A equipe apresentou a pintura de seus novos carros diante de algumas centenas de convidados na Michigan Central Station, em Detroit, faltando menos de dois meses para a abertura da temporada em Melbourne, no dia 7 de março.

As novas regras para 2026 trazem mudanças aerodinâmicas para deixar os carros mais leves e menores, além de ajustes no conjunto de motor, ampliando a participação da energia elétrica nas unidades híbridas.

“Há muitas incógnitas, mudanças grandes no motor, no carro”, disse Max Verstappen. “Inicialmente, vou precisar de um tempo para me adaptar nos dias de teste. A motivação está muito alta.”

“Sempre leva um tempo para se acostumar às coisas”, acrescentou. “É preciso entender onde encontrar mais desempenho e se sentir confortável no carro. Com o novo motor também, isso vai exigir um pouco de tempo.”

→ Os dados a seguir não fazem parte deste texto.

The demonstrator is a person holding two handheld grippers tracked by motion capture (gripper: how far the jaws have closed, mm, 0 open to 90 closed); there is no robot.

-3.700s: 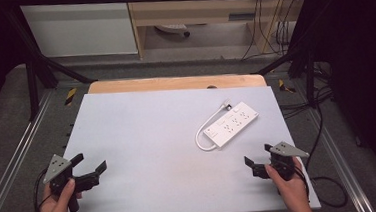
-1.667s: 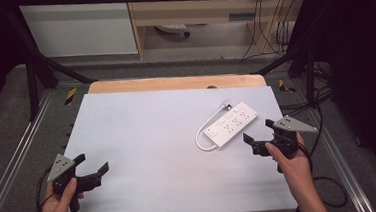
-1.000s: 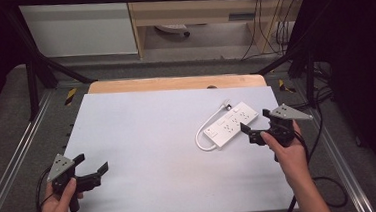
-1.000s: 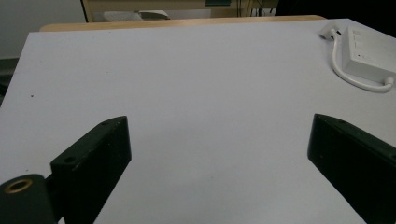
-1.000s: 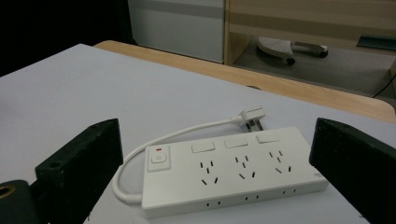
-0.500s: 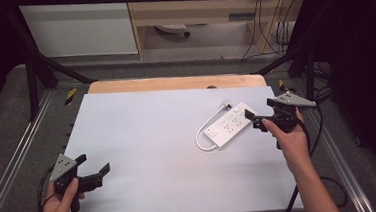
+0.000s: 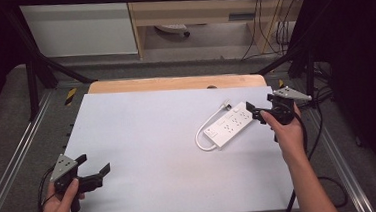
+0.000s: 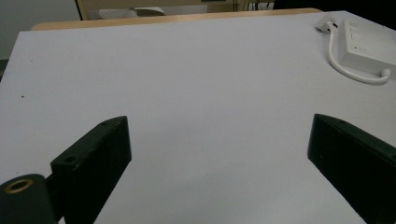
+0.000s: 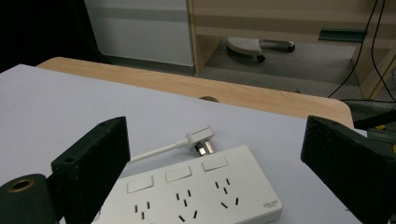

A Red Bull, que antes utilizava motores Honda, deu um grande passo em 2023 ao decidir desenvolver seu próprio motor para 2026 em parceria com a gigante Ford, que retorna à Fórmula 1 após 22 anos fora da categoria.

A sequência de quatro títulos mundiais consecutivos de Max Verstappen terminou em 2025, quando Lando Norris, da McLaren, conquistou o campeonato. Mesmo com um carro inferior, o holandês conseguiu reagir a uma grande desvantagem na classificação e brigar pelo título, somando oito vitórias — mais do que Lando Norris ou seu companheiro Oscar Piastri.

Red Bull aposta em Hadjar e prevê adaptação

Neste ano, Max Verstappen terá como companheiro o francês Isack Hadjar, promovido ao segundo assento da equipe após uma ótima temporada de estreia pela Racing Bulls.

Isack Hadjar também participou do evento de apresentação nesta quinta-feira, assim como o chefe da Red Bull, Laurent Mekies, que afirmou que as mudanças amplas no regulamento e o novo motor representarão uma curva de aprendizado intensa.

“Seria simplesmente ingênuo da nossa parte achar que poderíamos construir nosso motor do zero... e ser mais competitivos desde o começo do que quem faz isso há 95 anos”, disse Laurent Mekies.